After placing all the parts inside, all that remains is to solder the wiring according to the diagram and fill everything with hot glue so that nothing moves when moving the device.

It is advisable to fill not only the body with hot glue, but also the contacts with the wires in order to extend their service life.

A significant drawback of such a multimeter on a lithium-ion battery is its operation, or rather not operation, at subzero temperatures.

Once your multimeter sits in the trunk of a car or in a bag in the winter for a long time, you will immediately remember the battery.

And you might think, was such a change useful? Ultimately, of course, you decide, based on the operating conditions of the device.

Software part

To write the program, I used the AVR Studio 4 environment, C language. Below I will describe the algorithm of work, but I will not show the code, and there are reasons for this.
First of all, it's kind of creepy (the picture of the horse vomiting rainbows). Secondly, since this is DIY, then it’s not a sin to write the implementation of the algorithms described below yourself - otherwise, what kind of DIY is this? Well, thirdly, if you don’t want to write, then compiled .hex is present in applications. I don’t see any point in describing standard procedures such as working with an ADC, implementing exchange with an HD44780-compatible display, and similar obvious things. Everything was said long ago before me.
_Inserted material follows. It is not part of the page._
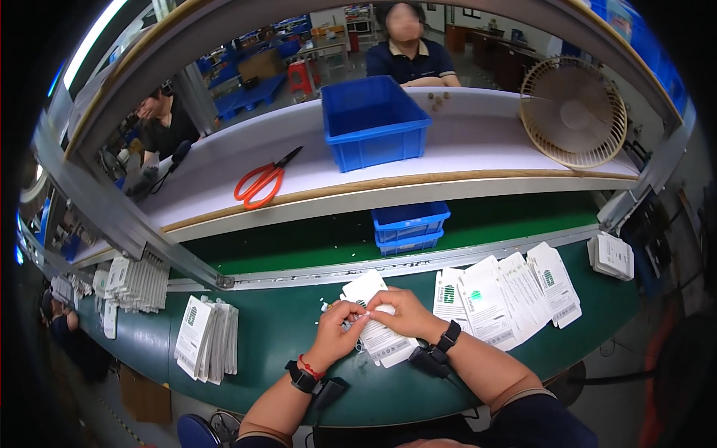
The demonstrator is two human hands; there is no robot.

The tester's work is divided into several stages, which are repeated cyclically.

Stage 1: Initial checks

  • Let's check if any active equipment is connected to the line. We transfer all control lines (port C, let me remind you) to the Hi-Z state, measure the voltage on all lines. They should be near zero. Otherwise, we understand that anything is connected on the other side of the wire, but not our counterpart, and there is no point in continuing further. But it makes sense to inform the user that “there is voltage on the line!”
  • Let's check the signal level on PB2. If there is 0, then the battery is discharged. We will report the problem to the user, if everything is OK, move on.

Stage 2. Checking the integrity of the lines and the presence of short circuits

For each of the 8 lines we do the following. We supply +5V to it from port C, keeping all other lines of the port in a high-impedance state, and measure the voltage on the remaining lines. If all lines have near-zero values, the line under study is broken. If +5V also appears on one of the lines, this is a short circuit. Normally, we will see some intermediate values.

Stage 3. Determining the cross-connection scheme

Now we get to the most interesting part.
Having weeded out all obviously faulty lines (broken and shorted wires), we proceed to measuring the resistance of the remaining lines (let their number be N, 0 <= N <= 8). Let's introduce the notation: Rxy is the resistance between lines x and y. Rx is the value of the resistance connected to line x. It is clear that Rxy = Rx + Ry By measuring the resistance between the lines, we obtain a system of linear equations. By comparing the obtained values ​​of R1... RN with the reference ones, we will find out the cross-connection scheme.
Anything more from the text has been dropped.